Son and dad clash lethally one day and it might be guilt which pushes Mack to take a career up in the Church. This minister, that doesn’t even believe in God, an afterlife, or the Devil, one day finds a standing stone in the middle of a wood where there wasn’t any before. Unsure about what to make of such an apparition, Mack’s whole life starts unraveling dramatically until the instant that he gets swept right into a mountain stream, that pours down into a chasm before it vanishes underground.

Miraculously he emerges some three days later, having been battered but is still alive. He appears to have lost his mind though, since he claims that he met the Devil while he was underground. To this tale, Robertson adds a wealth of insight about the mood that post-war Scotland had while on the brink of the social revolution of the Sixties, and dramatizes the country’s battles with staying true to its history as it swam within the powerful current of Americanization.

“The Professor of Truth” is the fifth stand alone novel and was released in the year 2013. Alan Tealing (a university lecturer), twenty-one years after his daughter and wife got murdered during the bombing of a plane over Scotland, still doesn’t know the truth about what actually happened that horrible night.

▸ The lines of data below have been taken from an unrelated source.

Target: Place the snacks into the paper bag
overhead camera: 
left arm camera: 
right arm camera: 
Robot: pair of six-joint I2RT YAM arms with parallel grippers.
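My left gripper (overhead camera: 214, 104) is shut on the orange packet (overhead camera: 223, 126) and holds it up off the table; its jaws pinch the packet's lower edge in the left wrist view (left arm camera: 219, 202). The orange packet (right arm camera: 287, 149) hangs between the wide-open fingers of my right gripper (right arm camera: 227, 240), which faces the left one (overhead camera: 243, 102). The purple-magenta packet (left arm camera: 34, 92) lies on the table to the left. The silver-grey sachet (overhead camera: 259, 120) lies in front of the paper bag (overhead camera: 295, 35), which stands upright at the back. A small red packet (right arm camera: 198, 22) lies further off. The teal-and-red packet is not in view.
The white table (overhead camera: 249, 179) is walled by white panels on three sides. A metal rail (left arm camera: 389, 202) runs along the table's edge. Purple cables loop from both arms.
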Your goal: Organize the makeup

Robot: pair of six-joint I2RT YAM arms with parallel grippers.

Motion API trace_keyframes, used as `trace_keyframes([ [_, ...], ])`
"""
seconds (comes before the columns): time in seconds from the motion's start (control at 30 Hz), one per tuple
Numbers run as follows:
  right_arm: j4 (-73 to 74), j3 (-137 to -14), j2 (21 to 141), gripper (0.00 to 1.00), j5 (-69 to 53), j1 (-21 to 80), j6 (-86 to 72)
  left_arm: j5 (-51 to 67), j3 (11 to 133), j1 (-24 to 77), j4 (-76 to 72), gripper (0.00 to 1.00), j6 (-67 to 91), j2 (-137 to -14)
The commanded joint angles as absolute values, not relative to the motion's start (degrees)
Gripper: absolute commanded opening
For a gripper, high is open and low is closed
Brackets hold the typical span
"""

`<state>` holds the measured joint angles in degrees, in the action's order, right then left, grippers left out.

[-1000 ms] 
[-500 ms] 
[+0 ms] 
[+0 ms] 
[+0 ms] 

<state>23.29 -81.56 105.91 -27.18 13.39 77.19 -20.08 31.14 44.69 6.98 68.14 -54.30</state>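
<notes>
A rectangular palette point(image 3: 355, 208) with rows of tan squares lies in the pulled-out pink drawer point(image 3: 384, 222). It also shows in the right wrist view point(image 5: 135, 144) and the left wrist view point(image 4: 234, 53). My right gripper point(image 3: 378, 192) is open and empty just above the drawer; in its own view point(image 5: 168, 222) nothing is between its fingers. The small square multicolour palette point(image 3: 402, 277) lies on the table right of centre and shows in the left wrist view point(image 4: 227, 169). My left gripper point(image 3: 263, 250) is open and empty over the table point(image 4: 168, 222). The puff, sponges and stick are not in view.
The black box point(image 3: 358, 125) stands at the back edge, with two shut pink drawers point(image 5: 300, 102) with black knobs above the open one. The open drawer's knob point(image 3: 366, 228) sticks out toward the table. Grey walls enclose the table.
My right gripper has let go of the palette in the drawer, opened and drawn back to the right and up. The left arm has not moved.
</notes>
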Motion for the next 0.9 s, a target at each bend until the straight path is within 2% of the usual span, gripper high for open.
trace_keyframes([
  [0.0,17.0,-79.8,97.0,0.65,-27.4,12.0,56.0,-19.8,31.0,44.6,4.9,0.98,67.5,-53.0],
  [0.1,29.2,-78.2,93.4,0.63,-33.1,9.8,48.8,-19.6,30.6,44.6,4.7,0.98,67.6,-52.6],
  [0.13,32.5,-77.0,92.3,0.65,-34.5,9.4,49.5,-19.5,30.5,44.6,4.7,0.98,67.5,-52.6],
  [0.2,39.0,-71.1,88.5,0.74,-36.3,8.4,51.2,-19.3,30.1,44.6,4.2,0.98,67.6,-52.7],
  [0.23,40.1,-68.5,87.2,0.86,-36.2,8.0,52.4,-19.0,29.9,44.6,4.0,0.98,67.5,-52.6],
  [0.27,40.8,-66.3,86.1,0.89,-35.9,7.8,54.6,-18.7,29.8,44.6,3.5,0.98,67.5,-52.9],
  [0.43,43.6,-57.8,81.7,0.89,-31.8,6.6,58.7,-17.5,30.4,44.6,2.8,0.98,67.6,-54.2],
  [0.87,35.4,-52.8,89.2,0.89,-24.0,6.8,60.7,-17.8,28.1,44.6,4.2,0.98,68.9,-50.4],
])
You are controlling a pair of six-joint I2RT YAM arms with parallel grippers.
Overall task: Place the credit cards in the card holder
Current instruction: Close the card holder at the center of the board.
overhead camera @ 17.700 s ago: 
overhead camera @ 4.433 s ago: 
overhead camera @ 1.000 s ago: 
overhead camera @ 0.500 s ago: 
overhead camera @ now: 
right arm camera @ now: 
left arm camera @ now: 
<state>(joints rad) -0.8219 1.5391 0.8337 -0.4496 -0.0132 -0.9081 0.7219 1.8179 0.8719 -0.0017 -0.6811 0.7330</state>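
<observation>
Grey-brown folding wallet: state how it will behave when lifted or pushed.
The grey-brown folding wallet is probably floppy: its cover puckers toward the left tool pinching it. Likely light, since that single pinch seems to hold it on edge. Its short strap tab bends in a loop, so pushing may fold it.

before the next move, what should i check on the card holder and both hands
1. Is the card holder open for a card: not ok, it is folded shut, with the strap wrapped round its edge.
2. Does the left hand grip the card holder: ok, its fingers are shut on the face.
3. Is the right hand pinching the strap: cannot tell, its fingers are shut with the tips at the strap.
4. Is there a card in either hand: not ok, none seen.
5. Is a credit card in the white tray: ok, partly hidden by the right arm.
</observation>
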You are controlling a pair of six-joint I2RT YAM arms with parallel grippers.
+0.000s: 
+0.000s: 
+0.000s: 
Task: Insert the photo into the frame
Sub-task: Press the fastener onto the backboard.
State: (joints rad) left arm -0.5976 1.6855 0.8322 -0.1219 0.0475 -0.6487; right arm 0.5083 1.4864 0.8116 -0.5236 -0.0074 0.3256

Obsessed with the details of what he’s since been calling The Case, he is certain that the man that got convicted of this atrocity was not actually responsible, and that he himself has been deprived not just of justice, but also of any opportunity of escaping from his enduring grief.

When this American intelligence officer, who is seemingly terminally ill and determined to settle accounts before dying, shows up on his doorstep with some information about one key witness in the trial, one fateful series of events gets set in motion.